Directions. Working through the records below, count the lines that include "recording". The reply is that number alone.

[Records contained in a dataset]
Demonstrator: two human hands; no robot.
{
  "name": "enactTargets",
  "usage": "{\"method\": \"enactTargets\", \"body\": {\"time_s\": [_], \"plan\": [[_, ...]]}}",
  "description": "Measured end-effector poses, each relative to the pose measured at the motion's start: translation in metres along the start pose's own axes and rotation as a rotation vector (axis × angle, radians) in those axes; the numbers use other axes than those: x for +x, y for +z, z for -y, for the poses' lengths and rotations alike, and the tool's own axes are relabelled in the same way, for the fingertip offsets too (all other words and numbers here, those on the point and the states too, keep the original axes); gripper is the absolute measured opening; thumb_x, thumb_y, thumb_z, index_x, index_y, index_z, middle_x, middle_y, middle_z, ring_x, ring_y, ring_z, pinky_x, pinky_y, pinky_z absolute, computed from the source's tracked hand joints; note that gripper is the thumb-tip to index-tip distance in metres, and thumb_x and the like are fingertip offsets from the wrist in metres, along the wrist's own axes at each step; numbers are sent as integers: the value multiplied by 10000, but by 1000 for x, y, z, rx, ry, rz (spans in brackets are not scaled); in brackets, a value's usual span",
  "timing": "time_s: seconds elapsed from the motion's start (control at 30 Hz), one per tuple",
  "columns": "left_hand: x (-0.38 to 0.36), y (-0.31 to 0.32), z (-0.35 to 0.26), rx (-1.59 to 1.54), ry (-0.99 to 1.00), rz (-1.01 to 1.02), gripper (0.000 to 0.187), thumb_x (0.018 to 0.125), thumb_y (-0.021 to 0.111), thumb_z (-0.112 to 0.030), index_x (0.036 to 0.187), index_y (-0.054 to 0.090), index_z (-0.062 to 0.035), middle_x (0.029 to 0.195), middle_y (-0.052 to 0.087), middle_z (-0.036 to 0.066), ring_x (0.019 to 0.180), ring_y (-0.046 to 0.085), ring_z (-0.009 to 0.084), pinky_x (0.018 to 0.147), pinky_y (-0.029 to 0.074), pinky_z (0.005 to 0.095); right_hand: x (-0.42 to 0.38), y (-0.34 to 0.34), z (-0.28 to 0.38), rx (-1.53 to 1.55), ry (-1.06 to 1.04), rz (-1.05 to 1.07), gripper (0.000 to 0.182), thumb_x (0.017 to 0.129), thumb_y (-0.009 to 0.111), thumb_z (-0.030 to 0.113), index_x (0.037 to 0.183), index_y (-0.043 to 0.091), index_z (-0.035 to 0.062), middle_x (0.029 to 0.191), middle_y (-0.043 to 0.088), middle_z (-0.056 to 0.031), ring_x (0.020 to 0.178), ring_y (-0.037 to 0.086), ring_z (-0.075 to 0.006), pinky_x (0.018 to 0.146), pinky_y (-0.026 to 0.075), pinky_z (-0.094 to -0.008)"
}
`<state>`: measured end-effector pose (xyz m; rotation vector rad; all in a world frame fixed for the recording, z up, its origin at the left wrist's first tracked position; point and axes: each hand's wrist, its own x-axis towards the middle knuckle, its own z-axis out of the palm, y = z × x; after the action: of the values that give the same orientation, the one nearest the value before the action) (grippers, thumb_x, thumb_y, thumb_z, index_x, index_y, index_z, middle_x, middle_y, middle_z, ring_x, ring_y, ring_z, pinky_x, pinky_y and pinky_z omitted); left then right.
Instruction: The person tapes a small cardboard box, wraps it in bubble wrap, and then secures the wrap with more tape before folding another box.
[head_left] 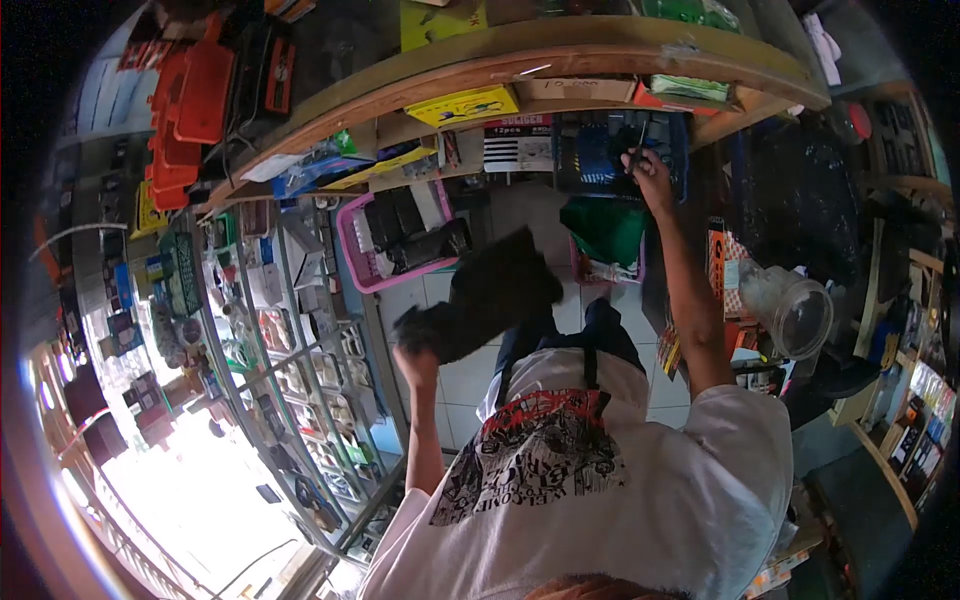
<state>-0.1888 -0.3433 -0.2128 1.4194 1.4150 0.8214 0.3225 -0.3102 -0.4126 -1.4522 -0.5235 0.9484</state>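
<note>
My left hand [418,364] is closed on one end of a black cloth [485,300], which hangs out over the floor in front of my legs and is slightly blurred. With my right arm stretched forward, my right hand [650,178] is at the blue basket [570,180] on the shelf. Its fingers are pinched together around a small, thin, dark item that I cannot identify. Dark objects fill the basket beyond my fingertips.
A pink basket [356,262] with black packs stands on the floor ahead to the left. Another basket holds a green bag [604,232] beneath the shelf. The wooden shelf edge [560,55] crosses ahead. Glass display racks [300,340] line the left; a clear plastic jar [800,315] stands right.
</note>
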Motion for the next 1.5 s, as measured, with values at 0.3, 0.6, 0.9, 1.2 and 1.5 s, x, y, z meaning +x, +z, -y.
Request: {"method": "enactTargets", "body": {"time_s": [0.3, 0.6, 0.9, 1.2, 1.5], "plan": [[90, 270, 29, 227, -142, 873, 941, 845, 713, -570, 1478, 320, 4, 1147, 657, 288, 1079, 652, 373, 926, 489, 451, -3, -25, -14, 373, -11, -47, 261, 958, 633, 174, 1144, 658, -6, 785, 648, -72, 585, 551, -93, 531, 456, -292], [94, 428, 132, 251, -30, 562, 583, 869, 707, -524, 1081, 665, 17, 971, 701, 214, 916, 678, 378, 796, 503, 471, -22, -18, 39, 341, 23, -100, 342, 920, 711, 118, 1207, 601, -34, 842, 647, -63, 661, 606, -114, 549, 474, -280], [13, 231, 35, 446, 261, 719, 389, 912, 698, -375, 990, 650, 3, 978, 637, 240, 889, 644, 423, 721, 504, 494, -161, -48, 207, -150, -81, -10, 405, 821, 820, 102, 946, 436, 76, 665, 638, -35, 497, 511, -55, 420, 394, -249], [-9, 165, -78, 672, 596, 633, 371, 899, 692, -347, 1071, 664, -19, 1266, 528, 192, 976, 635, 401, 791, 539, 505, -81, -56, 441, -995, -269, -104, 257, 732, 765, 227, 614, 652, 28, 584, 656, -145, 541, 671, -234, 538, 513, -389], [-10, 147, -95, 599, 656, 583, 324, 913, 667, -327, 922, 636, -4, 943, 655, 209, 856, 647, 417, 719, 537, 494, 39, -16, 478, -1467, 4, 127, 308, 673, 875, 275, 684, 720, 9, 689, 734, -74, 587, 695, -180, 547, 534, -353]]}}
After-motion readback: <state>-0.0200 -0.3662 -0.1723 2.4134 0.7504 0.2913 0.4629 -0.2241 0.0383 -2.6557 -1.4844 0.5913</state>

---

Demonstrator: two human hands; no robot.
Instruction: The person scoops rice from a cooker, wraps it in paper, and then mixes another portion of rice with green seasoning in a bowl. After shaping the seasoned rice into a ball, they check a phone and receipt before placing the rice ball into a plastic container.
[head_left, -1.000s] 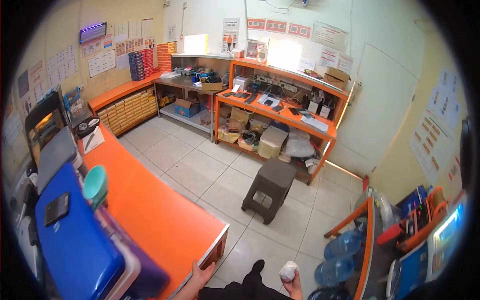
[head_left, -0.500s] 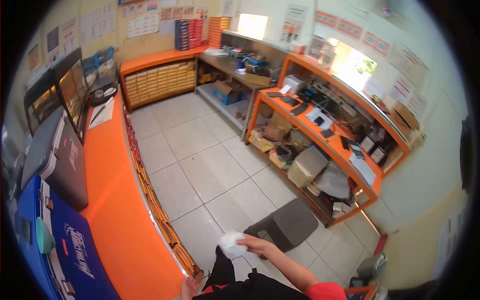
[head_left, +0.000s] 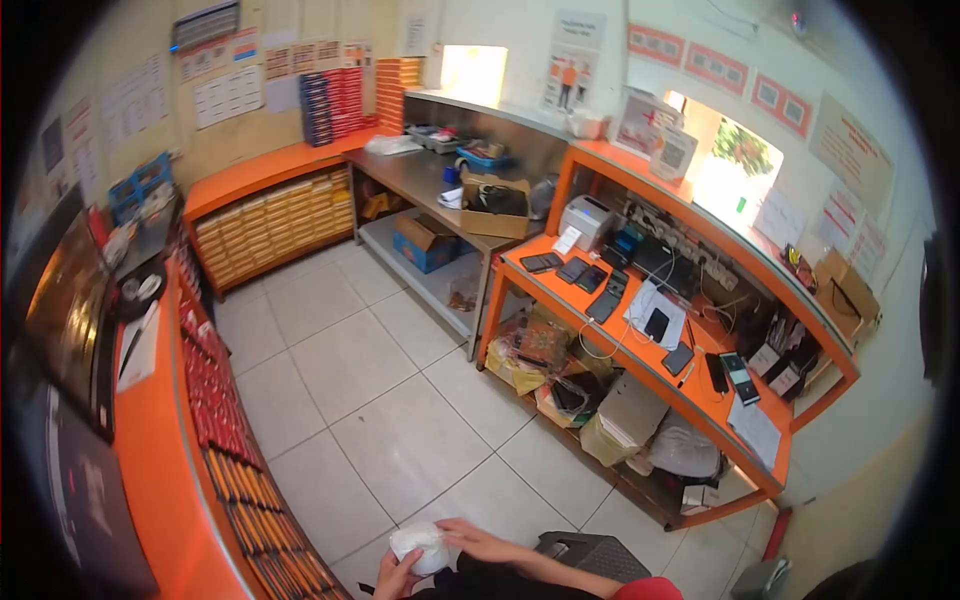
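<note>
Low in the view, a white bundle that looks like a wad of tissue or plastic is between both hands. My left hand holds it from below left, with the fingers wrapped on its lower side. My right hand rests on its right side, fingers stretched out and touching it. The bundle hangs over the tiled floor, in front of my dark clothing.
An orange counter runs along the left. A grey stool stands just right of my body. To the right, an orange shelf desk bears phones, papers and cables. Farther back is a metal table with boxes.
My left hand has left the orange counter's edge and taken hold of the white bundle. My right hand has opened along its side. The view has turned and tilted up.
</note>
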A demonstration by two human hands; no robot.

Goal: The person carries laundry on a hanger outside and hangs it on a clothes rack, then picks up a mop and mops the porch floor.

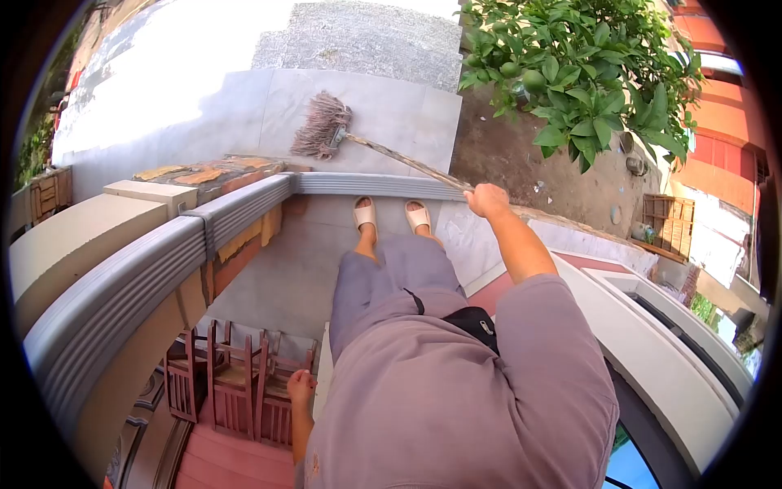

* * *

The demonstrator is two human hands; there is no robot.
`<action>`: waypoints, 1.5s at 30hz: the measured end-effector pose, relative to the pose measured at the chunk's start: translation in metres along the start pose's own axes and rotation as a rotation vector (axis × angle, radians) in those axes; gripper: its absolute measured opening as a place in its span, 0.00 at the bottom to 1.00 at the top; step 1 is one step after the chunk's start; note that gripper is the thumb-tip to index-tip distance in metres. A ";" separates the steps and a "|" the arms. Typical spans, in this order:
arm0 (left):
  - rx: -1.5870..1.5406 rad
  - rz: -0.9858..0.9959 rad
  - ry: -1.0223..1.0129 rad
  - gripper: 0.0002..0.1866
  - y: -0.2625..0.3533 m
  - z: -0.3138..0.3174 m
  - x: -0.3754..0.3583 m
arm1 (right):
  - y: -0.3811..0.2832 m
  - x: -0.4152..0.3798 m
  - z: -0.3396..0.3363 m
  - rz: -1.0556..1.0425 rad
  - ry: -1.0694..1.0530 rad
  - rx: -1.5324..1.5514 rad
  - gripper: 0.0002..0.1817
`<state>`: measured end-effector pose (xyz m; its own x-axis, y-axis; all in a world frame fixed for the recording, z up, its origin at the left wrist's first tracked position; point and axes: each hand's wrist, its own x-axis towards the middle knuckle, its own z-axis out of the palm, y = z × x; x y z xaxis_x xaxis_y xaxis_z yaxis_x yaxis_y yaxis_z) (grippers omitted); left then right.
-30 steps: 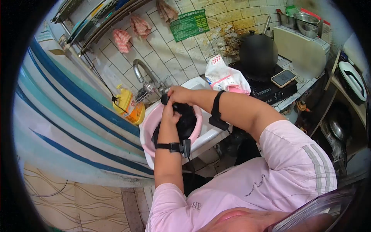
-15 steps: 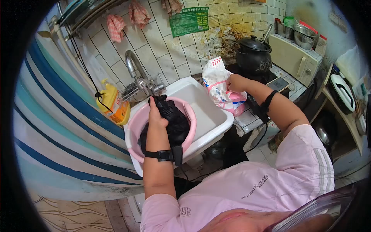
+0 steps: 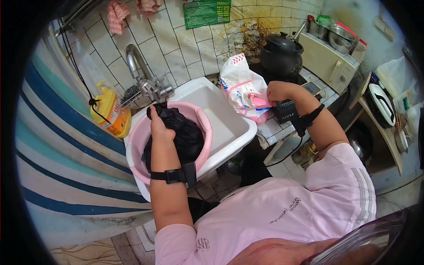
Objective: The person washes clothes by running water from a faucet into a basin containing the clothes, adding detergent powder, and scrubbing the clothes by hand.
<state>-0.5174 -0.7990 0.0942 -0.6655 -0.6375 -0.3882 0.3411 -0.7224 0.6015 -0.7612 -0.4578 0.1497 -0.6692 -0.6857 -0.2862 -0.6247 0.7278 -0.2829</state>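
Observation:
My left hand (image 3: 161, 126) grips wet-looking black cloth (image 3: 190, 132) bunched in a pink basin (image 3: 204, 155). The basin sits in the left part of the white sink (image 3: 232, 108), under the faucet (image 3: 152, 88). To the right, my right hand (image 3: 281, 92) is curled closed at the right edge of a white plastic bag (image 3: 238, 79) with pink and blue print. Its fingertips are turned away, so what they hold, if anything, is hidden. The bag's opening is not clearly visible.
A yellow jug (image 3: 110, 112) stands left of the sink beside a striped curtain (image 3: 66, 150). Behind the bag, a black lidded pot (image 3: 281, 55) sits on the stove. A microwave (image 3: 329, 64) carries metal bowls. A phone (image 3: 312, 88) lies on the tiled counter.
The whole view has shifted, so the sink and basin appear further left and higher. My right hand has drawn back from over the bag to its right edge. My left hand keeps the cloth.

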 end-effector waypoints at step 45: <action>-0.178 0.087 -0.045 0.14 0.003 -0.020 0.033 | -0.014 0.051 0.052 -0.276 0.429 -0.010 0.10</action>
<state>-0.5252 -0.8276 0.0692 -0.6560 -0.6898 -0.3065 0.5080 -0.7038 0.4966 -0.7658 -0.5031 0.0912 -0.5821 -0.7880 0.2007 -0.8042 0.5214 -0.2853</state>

Response below. 2